Qu’est-ce que l’art queer et comment le reconnaître?

L’art queer n’est pas un style ni une étiquette réservée aux artistes LGBTQIA+ mais une manière de penser l’art depuis la marge, de raconter autrement, de laisser place à l’ambiguïté. Mais qu’est-ce qui rend une œuvre queer, et comment la reconnaître, au-delà des symboles ou de la vie de l’artiste?
Plus jeune, j’avais ouvert un blog cinéma LGBTIQ+: “Ciné Queer”. J’étais bien incapable de définir ce qu’était le cinéma queer, donc de savoir ce que je devais y chroniquer. C’était un fourre-tout. Peut-être à l’image de ce qu’il devait être.
“Queer est un terme subjectif, simultanément libérateur et agaçant dès qu’on tente d’en préciser les limites”, reconnaît la curatrice britannique et autrice de Petite histoire de l’art queer (éd. Flammarion, 2025) Dawn Hoskin, qui distingue deux dimensions : queer comme “altérité”, “ce qui perturbe ou contredit les attentes établies”, et comme “ce qui renvoie à des genres et sexualités divergeant des conceptions normatives”. Une œuvre devient queer non parce qu’elle parle directement d’homosexualité ou de transidentité, mais parce qu’elle déstabilise ce que l’on croit savoir du genre ou du corps.
“Je préfère aborder les œuvres sous l’angle de leur pertinence ou résonance queer”, explique-t-elle. Un déplacement du regard qui invite à lire l’art non plus selon l’identité de l’artiste, mais selon la relation que l’œuvre entretient avec la norme.
Des oeuvres codées à la représentation frontale
L’art queer a longtemps dû se cacher. Au milieu du XXᵉ siècle, des artistes comme Andy Warhol ou Jasper Johns ont développé un langage codé pour ne pas s’exposer. Warhol, avec la série Ladies and Gentlemen, rend hommage à des drag queens et femmes trans. Johns, avec Flag, détourne le drapeau américain en image du trouble identitaire. Puis arrivent Stonewall, le sida, la réappropriation du terme, et la visibilité devient une arme.
Hoskin prévient : “Les artistes travaillent dans des contextes mouvants, souvent à des époques ou dans des lieux où exprimer une identité LGBTQIA+ comporte des risques. C’est là que la recherche de résonances devient utile.”
Dans son essai Queer Wallpaper, la théoricienne Jennifer Doyle estime ainsi que c’est la présence dans des bars gays de la série Sex Parts de Warhol qui légitime sa qualification d’artiste queer, même si le marché de l’art a tenté de le gommer.
Un art intersectionnel
L’art queer ne se limite plus à la question du genre ou de la sexualité. Il explore l’identité comme un espace mouvant où se croisent classe, race ou handicap.
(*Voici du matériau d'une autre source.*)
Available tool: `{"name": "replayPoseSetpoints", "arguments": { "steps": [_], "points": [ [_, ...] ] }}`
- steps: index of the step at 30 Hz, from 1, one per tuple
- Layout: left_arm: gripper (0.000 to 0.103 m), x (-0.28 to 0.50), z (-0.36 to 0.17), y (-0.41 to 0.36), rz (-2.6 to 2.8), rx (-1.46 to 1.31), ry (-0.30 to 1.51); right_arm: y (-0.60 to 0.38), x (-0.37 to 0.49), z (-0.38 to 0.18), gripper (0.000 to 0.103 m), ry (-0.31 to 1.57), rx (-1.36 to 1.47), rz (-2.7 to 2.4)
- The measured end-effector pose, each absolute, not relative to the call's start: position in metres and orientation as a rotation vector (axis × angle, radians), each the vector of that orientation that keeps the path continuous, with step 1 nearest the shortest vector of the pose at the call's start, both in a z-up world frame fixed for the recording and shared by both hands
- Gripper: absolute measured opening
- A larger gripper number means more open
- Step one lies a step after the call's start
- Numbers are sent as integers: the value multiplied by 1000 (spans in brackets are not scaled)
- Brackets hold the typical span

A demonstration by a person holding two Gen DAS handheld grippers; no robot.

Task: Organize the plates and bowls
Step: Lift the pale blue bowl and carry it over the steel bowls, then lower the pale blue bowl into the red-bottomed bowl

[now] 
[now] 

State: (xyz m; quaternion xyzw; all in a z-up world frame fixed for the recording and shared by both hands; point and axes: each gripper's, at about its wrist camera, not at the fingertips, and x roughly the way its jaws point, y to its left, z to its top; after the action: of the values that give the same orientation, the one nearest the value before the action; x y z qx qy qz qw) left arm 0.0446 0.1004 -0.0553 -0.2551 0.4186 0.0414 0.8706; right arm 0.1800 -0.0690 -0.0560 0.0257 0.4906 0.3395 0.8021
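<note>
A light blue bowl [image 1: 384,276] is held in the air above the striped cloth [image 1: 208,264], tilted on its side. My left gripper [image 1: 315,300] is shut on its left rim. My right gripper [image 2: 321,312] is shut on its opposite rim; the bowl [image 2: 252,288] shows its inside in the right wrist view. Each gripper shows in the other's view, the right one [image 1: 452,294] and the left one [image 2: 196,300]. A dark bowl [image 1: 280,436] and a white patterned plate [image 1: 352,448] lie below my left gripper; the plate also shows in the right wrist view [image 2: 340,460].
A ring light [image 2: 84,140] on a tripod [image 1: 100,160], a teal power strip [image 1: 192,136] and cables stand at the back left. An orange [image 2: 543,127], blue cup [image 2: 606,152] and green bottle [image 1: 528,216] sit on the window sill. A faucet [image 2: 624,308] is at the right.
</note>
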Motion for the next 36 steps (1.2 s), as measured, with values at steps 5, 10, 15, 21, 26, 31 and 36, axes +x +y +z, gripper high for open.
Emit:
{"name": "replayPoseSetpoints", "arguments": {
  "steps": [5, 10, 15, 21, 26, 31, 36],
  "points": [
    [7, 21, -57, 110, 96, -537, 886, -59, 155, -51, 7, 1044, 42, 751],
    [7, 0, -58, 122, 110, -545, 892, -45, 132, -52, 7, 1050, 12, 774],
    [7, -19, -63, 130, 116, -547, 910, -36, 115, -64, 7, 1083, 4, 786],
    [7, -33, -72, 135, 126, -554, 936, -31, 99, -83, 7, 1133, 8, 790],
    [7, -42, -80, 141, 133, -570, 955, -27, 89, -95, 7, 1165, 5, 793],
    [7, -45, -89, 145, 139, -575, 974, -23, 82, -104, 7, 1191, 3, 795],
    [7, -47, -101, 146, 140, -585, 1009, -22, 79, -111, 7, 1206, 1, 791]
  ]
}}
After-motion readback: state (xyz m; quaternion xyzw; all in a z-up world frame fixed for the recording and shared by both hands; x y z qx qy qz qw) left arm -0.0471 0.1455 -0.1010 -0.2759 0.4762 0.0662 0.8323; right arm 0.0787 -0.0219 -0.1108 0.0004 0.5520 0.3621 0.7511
Plutôt que de fixer des catégories, il invente de nouvelles façons de raconter et de se raconter.
Mais alors, peut-on reconnaître une œuvre queer? Hoskin répond avec prudence: “La biographie de l’artiste peut jouer un rôle, mais trop se focaliser dessus risque de réduire le genre ou la sexualité à un prisme unique. J’encourage le spectateur à s’autoriser une réponse intuitive, émotionnelle. Laissez-vous attirer par les ambiguïtés, les nuances, tout ce qui suggère des sensibilités partagées ou crée un espace où déceler des possibles queer, indépendamment de l’intention.” Le queer ne se lit pas dans le sujet, mais dans le regard.
« La queerness d’une œuvre peut être reconnue et célébrée mais aussi neutralisée… »
Certaines esthétiques y sont pourtant récurrentes : le mélange des genres (la série d’autoportraits de Warhol), le camp ou le kitsch (Pierre et Gilles) ou la mise en scène du corps (Mapplethorpe). Chez Wojnarowicz, l’érotisme devient acte de résistance ; chez Nan Goldin, la tendresse s’invite dans le chaos de la crise du VIH ; chez Félix Gonzalez-Torres, la fragilité du quotidien devient mémoire de l’amour perdu. Et comme le rappelle Hoskin, “dans les institutions, la queerness d’une œuvre peut être reconnue et célébrée mais aussi neutralisée, et le degré de subversion fluctue au fil du temps.”
Impossible, donc, de réduire l’art queer à une case. C’est une manière d’interroger et troubler la norme et de laisser advenir le multiple. Il n’offre pas de réponses mais ouvre des brèches. Si une oeuvre paraît “bizarre” mais qu’elle vous touche, elle a de fortes chances d’être queer.